Justine Damond shooting: Mohamed Noor found guilty of murder

The American police officer who shot dead Australian woman Justine Ruszczyk Damond after she called 911 to investigate a possible sexual assault has been found guilty of murder.

Minneapolis police officer Mohamed Noor, 33, has been found guilty of third degree murder (intentionally causing bodily harm but not necessarily death) and second degree manslaughter in relation to Ms Damond’s death.

He was acquitted of the more serious charge of second degree murder (intentionally killing another person).

The jury of 10 men and two women took less than one day to reach their decision. Noor showed no emotion but his wife cried as the jury’s verdict was read. He is facing up to 25 years in prison.

In the courtroom, Ms Damond’s fiance Don Damond and sister-in-law embraced and smiled briefly as the jurors were polled.

“Nearly two years ago my fiance, Justine Damond Ruszczyk, was shot dead in her pyjamas outside our home without warning as she walked up to a police car which she had summoned,” Mr Damond told reporters following the verdict.

“Ironically the Minneapolis Police Department emblem on the squad door reads: ‘To protect with courage and to serve with compassion’.

“Where were these values that night?
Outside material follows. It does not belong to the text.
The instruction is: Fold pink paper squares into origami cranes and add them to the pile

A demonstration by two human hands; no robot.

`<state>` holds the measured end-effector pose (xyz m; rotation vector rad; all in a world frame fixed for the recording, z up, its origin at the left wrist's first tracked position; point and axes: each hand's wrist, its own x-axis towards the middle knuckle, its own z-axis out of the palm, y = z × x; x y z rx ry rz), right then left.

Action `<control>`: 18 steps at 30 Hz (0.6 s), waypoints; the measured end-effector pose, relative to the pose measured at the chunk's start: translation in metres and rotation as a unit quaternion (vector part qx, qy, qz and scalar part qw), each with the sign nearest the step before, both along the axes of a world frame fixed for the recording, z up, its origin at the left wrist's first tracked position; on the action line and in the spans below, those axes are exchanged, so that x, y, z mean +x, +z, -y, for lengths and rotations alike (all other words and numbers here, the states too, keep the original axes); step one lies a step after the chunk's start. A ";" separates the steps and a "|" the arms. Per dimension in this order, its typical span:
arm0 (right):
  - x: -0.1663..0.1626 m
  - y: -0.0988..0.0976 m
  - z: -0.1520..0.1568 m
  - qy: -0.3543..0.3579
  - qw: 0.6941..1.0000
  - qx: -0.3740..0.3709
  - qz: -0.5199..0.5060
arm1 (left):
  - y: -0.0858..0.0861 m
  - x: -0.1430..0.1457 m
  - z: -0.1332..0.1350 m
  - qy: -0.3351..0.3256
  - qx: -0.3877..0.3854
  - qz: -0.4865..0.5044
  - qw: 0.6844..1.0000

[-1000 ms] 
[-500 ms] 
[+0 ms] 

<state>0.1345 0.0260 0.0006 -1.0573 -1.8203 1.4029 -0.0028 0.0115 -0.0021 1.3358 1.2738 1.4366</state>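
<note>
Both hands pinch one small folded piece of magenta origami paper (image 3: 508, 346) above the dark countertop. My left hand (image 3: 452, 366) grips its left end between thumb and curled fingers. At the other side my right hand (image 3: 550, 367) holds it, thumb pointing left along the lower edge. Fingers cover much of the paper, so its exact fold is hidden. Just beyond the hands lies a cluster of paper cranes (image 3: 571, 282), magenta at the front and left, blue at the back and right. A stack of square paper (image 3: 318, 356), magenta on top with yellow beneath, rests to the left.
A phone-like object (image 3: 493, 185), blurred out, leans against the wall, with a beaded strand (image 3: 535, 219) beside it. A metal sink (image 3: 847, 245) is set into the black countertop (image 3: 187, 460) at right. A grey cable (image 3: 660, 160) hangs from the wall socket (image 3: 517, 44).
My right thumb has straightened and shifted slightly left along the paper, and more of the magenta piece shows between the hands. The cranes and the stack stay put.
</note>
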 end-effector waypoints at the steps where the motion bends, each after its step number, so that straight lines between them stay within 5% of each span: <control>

That night there was a tragic lapse of care and complete disregard for the sanctity of life. The evidence in this case clearly showed an egregious failure of the Minneapolis Police Department.”

Ms Damond’s father John Ruszczyk said his family was “satisfied with the outcome”.

Noor shot and killed Ms Damond, 40, when she approached his police vehicle in an alley behind her south Minneapolis home on July 15, 2017.

Ms Damond, formerly of Sydney, had called police to report a possible sexual assault after hearing a woman scream behind her house.

But when an unarmed Ms Damond — dressed in a pink T-shirt with koalas on it, pyjama pants, carrying a glittery gold iPhone — walked towards the patrol car barefoot and to meet police, Noor shot her in the abdomen at point blank range.

The court previously heard that within one minute and 19 seconds of making the emergency call, Ms Damond was cradling a gunshot wound to her abdomen and saying, “I’m dying”.

media_cameraMohamed Noor was the first Somali-American officer in his precinct. Picture: Supplied
media_cameraJustine Damond was an Australian yoga teacher and spiritual healer. Picture: Nathan Edwards

Noor testified he fired his weapon after he heard a bang on his squad car, saw his partner was scared, then saw Ms Damond at his partner’s window, raising her arm. Noor told the court he feared the pair was being targeted in an ambush and “had to make a split-second decision”.

Noor said his partner, Officer Matthew Harrity, shouted “Oh Jesus!” and fumbled with his gun in its holster before “he turned to me with fear in his eyes”.

Noor and Mr Harrity testified Ms Damond startled them before he shot her through the car window.

Lawyers for Noor, who was fired after being charged in the case and has never talked to investigators about what happened, argue that he used reasonable force to defend himself and his partner from a perceived threat.

Prosecutors claimed Noor acted unreasonably and the shooting wasn’t justified.

In her closing arguments this week, prosecutor Amy Sweasy said “this case has tragedy compounded on top of tragedy”.

“(Ms Ruszczyk) is gone because she was tragically and violently gunned down by a police officer she called for help,” she said.

“He (Noor) knew exactly what he was doing.

“He pointed, he aimed and he killed her.”

Ms Damond was living in the US with her American fiance Don Damond, who she was planning to marry just weeks later when she died.

media_cameraJustine Ruszczyk Damond and her fiance Don Damond lived together for two years before her death. Picture: Supplied
media_cameraFormer Minneapolis Police Officer, Mohamed Noor returns to the Hennepin County Government Center with his lawyers on the second day of his trial. Picture: Angus Mordant

Mr Damond was in Las Vegas when he got a call from investigators saying Ms Damond was dead, he told the court during his testimony. He said he learned from a second call that she had been shot by an officer.

Mr Damond said calling his fiance’s family in Australia to tell them of her death was the “worst phone call” he’s ever had to make.

Mr Damond attended the trial every day along with Ms Damond’s parents and family who flew in from Australia. The family of the 33 year old Noor, who was sacked after he was charged and is no longer a policeman, also attended the trial.

Noor’s lawyer asked that he be free on bond pending sentencing, but prosecutors opposed that on the grounds of the seriousness of the case. And the Hennepin County Sheriff’s Office said it had concerns about Noor’s safety if he was free.

He was led away in handcuffs and will be sentenced on June 7.